The researchers conclude that their findings suggest that Leukine (a synthetic form of human GM-CSF that is already used as a treatment for some other conditions) should be tested as a treatment for AD.
This valuable scientific research has furthered the understanding of how the GM-CSF protein, which is increased in rheumatoid arthritis, could give some protection against Alzheimer’s disease. As the researchers suggest, it is possible that GM-CSF acts by “recruiting” microglia to the brain, which then attack the characteristic amyloid plaques of Alzheimer's.

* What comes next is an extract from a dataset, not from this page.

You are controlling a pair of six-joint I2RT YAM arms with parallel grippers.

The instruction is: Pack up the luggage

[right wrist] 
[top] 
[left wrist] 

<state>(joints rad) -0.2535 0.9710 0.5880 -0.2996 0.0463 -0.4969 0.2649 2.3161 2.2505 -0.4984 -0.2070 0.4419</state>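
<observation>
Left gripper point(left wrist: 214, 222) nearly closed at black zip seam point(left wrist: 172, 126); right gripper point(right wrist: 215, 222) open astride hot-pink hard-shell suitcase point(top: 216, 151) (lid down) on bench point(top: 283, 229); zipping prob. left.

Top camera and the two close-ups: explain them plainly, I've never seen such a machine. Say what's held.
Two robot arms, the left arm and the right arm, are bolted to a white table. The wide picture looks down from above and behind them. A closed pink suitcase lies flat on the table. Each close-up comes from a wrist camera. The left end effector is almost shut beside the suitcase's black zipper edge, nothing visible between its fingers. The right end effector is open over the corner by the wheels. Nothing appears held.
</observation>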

This type of animal model is currently the best way of studying potential Alzheimer’s drug treatments in the laboratory. However, it should be remembered that Alzheimer’s is a complex disease and animal models may not be fully representative of the brain changes and cognitive problems seen in the human form of the disease. Also, the cognitive tests that can be performed in these mice may not capture the full range of memory impairment and characteristic cognitive changes that occur in humans with AD, i.e. problems with understanding, planning and carrying out normal daily tasks, difficulty in recognising objects and people, and language impairment. These differences may mean that success in treating these animal models may not be translated into success in humans.
As lead researcher Dr Huntingdon Potter reportedly told BBC News, these findings “provide a compelling explanation for why rheumatoid arthritis is a negative risk factor for Alzheimer's disease.” The findings may help further the understanding of how rheumatoid disease may offer some protection against the development of AD, but whether this animal research could be a first step towards investigating this protein as a potential treatment for AD remains to be seen.
Leukine, a synthetic form of human GM-CSF, has already been tested in humans for other conditions and is usually used to increase white cell count in people receiving chemotherapy to treat blood cancers. Given that Leukine is currently clinically used in some countries, it may be easier to reach the stage of testing the drug in humans with AD. However, there would still need to be safety and efficacy testing to see whether Leukine would be suitable for the treatment of AD in humans. Leukine itself is not currently licensed for use in the UK, and in the US some formulations have been withdrawn due to reports of side-effects. Synthetic forms of G-CSF, another of the proteins tested, have been granted a clinical license in the UK. However, these are generally only used by experienced specialists providing care to severely ill people.